Prebiotics and Probiotics – Differences, Benefits, and Importance of Both
When getting a dose of antibiotics, you might hear the doctor mention to take some probiotics, or at the least eat some yogurt. Or, when shopping at a local nutrition store, you see shelves of probiotics with claims which sound too good to be true. But many people are still unfamiliar with probiotics and its benefits.
What Are Probiotics?
Probiotics are live bacteria that when administered to the host, cause a beneficial health outcome. These are not just any bacteria but are strains of bacteria that are commonly found in your gut microbiome. Probiotics are not only found in supplements but are available in many fermented foods such as yogurt, kefir, kimchi, to name a few.
Consuming probiotics reintroduces and increases the amount of good bacteria in the gut which can then aid in GI, vaginal, oral, and even cardiovascular health. To better understand how to choose the optimal probiotic product, visit our probiotics 101 blog.
Probiotic- Live cultures of bacteria that causes a health benefit when administered to a host |
Prebiotic- Indigestible foods which nourish and help maintain the bacteria already in the gut. |
The Benefits of Probiotics
With the wide array of health claims made by many companies when advertising their probiotic supplements, and it can be hard to filter which ones may be correct or not. But, if consuming probiotic-rich foods, and supplements with high quality, clinically researched and properly packaged, there are benefits that many consumers and extensive research can support.

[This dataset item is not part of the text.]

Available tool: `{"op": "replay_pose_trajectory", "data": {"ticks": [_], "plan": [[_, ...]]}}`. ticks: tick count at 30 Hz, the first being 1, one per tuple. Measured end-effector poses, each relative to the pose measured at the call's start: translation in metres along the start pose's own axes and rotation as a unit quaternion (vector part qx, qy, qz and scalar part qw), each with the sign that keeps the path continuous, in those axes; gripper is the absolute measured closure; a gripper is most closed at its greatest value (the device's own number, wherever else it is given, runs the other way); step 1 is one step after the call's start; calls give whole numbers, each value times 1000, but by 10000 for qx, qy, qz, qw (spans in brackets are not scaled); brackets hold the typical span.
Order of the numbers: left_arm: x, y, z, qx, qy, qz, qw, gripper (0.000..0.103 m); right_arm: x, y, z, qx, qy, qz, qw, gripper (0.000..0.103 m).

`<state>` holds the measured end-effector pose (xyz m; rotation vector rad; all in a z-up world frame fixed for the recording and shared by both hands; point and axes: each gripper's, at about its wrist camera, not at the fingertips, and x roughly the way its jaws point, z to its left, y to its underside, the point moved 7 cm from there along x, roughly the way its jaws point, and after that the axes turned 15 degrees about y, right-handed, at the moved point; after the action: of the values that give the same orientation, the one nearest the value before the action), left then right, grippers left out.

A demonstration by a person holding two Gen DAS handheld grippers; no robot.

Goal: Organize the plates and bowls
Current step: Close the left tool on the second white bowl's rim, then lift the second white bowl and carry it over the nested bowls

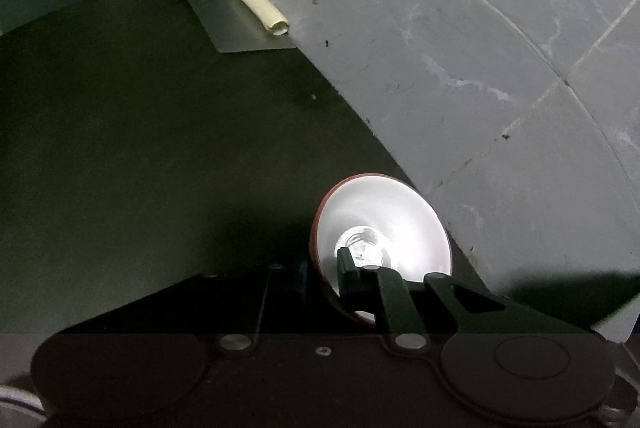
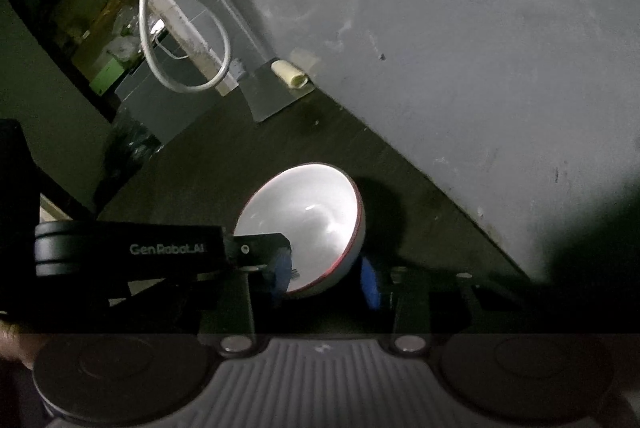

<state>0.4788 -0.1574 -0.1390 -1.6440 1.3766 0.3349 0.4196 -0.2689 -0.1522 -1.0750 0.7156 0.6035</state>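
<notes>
One bowl (image 2: 308, 224), white inside with a red rim, sits tilted on the dark table (image 1: 140, 148) near its edge. I have my left gripper (image 1: 324, 278) clenched on its near rim. My right gripper (image 2: 326, 276) straddles the rim too, blue pads either side; I cannot tell whether they press. Beyond lies grey tiled floor (image 1: 460, 48).

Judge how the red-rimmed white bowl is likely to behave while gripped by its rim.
The bowl looks rigid and glossy, probably ceramic or melamine, so it may slip between the pads. It sits tilted on the dark table, with the left gripper pinching one wall, so it could pivot. If ceramic, a drop could chip it.
</notes>
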Motion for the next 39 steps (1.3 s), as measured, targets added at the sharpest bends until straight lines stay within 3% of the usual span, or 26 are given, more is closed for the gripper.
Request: {"op": "replay_pose_trajectory", "data": {"ticks": [4, 14, 27, 39], "plan": [[-12, 13, 2, -62, -24, -52, 10000, 90, -7, 8, 1, -86, -71, 73, 9999, 71], [-75, 36, -4, -87, 50, -738, 9972, 90, -58, 18, 25, -494, -462, -286, 9973, 71], [-188, 64, -23, 90, 42, -1811, 9834, 90, -160, 25, 89, -1296, -865, -1021, 9825, 71], [-260, 118, -16, -93, -169, -2274, 9736, 90, -207, 69, 140, -1915, -1224, -1155, 9670, 71]]}}
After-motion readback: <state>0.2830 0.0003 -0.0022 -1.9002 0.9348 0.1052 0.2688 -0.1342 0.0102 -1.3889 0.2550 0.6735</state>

There are several main genera of probiotics, and two which are prominently found in many finished formulations are Lactobacillus and Bifidobacterium. Probiotics are specific to health advantages. Some benefits of the probiotics may include:
- Helps to alleviate common and everyday gut discomfort
- Helps to reduce common and everyday anxiety caused by gas and gut discomfort
- Helps to alleviate common abdominal and everyday discomfort
- Helps to alleviate common and everyday discomfort caused by lactose intolerance
- Enhance immune function in normal ranges
- Help maintain healthy levels of triglycerides
- Promote heart health
These benefits are highly dependent upon the strain of probiotics. There is no, “one size fits all” nor “the more the better” approach when looking at the efficacy of probiotics and health-related benefits. Probiotics will show the best results when consuming the correct, pristine, and clinically researched strains.
What Are Prebiotics?
Although we have covered what probiotics are, many still may wonder, “What are prebiotics?” They sound similar, just a letter of difference but are in fact very different. The question is not whether probiotics are better than prebiotics – – but, how do they work together?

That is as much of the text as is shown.